The breaking out of JSD (Jatiyo Samajtantrik Dal) from within the ranks of Awami League clearly revealed the breach within ruling party ranks.
Ahmed Hussain, journalist
Siraj Sikder and 30,000 other political workers were killed during Awami League's 1972-75 rule. Democracy was butchered with the Fourth Amendment. The [current] prime minister [Sheikh Hasina] should ask the people for forgiveness [for her dad's 'mistakes'].
Mirza Fakhrul Islam Alamgir, BNP acting secretary-general
Special Powers Act introduced and abused
On 9 February 1974, Jatiyo Sangsad (Bangladesh's parliament) passed the Special Powers Act (SPA), 1974, which under sections 2 and 3 empowered the government to detain an individual without charge if they deem it necessary to do so to prevent them from committing "prejudicial acts".
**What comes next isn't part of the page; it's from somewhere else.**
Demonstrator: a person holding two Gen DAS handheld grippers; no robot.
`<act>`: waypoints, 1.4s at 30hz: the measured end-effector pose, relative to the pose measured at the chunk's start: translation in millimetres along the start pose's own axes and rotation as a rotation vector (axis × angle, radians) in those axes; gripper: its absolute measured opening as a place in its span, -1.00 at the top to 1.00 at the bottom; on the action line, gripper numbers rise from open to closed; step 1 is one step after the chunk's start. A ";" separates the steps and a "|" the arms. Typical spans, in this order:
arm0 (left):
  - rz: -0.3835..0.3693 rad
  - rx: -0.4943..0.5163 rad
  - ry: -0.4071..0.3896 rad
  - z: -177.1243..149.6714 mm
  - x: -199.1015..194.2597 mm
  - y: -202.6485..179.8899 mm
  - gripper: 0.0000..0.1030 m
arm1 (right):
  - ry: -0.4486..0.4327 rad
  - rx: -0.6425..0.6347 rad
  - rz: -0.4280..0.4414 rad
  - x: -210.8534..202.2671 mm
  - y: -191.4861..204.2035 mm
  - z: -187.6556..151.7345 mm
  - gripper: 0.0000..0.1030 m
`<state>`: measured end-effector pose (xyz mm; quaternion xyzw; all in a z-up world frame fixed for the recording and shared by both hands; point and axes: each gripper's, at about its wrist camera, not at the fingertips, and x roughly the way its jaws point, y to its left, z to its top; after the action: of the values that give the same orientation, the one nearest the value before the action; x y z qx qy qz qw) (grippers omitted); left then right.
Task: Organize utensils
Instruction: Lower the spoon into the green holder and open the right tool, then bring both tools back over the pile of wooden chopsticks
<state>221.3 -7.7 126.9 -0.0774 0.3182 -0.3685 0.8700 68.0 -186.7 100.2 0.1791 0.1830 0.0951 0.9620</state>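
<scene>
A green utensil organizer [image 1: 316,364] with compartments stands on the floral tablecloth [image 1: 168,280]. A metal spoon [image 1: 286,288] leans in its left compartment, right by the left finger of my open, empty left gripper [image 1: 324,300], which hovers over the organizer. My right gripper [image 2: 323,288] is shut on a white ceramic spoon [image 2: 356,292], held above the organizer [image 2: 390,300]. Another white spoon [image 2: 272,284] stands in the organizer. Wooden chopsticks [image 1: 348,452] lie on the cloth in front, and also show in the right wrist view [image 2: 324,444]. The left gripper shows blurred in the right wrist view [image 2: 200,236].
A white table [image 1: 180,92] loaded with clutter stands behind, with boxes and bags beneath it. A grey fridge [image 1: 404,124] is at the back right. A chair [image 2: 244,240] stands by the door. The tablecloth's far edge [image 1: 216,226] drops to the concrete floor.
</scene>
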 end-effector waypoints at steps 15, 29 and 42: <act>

Under this Act a person could be kept in detention for indefinite period. The detainees only safeguard is that this is reviewable, initially after 120 days (i.e. 4 months), and thereafter every six months, by a government-constituted advisory board made up of two persons qualified to be high court judges, and one senior officer in the service of the Republic. The proceedings before the board are confidential and the detainee has no right to be represented by a lawyer or to examine the evidence on which his detention is based. Those that can afford a lawyer challenge their detention through habeas corpus petitions (i.e. the right of a prisoner to challenge the terms of his or her incarceration in court before a judge). For those without access to legal counsel, the only hope is that the government revokes the detention order on its own initiative or that the advisory board finds that there is insufficient cause for the detention.
These special measures were introduced to conduct more speedy trial and effective punishment for certain grave offences. It is still applicable today. Despite election promises, the Act has never been repealed and in fact, under the emergency rules in force after January 2007 (Emergency Power Rules, 2007, section 21), the types of acts for which a person could be held in preventive detention were substantially increased.
Successive governments have used the Special Power Act widely to suppress political opposition and participants in peaceful demonstrations, as well as against individuals engaged in personal disputes with people in positions of authority. Often, detentions have been based on mere allegations.
...From 1974 to March 1995, according to court records, of the 10,372 habeas corpus writs that were moved before the High Court Division of the Supreme Court to challenge detentions, only in less than 9% did the court find the detentions to be valid - an indication of the extent to which the Act has historically been misused. However, the executive seems to have taken little or no notice of the Supreme Court's repeated criticism of the law and its implementation. It has even ignored release orders, forcing the court to initiate contempt of court proceedings.
As long as the Special Power Act remains in force, it is likely to be utilised as a tool for arbitrary detention. Those who use it are protected by section 34, which states, "[N]o suit, prosecution or other legal proceedings shall lie against the Government or any person for anything in good faith done or intended to be done under this Act".
The existence of Special Power Act 1974 (SPA), under which a person can be kept in detention for indefinite period is an indication of bad 'Rule of Law' situation in the country.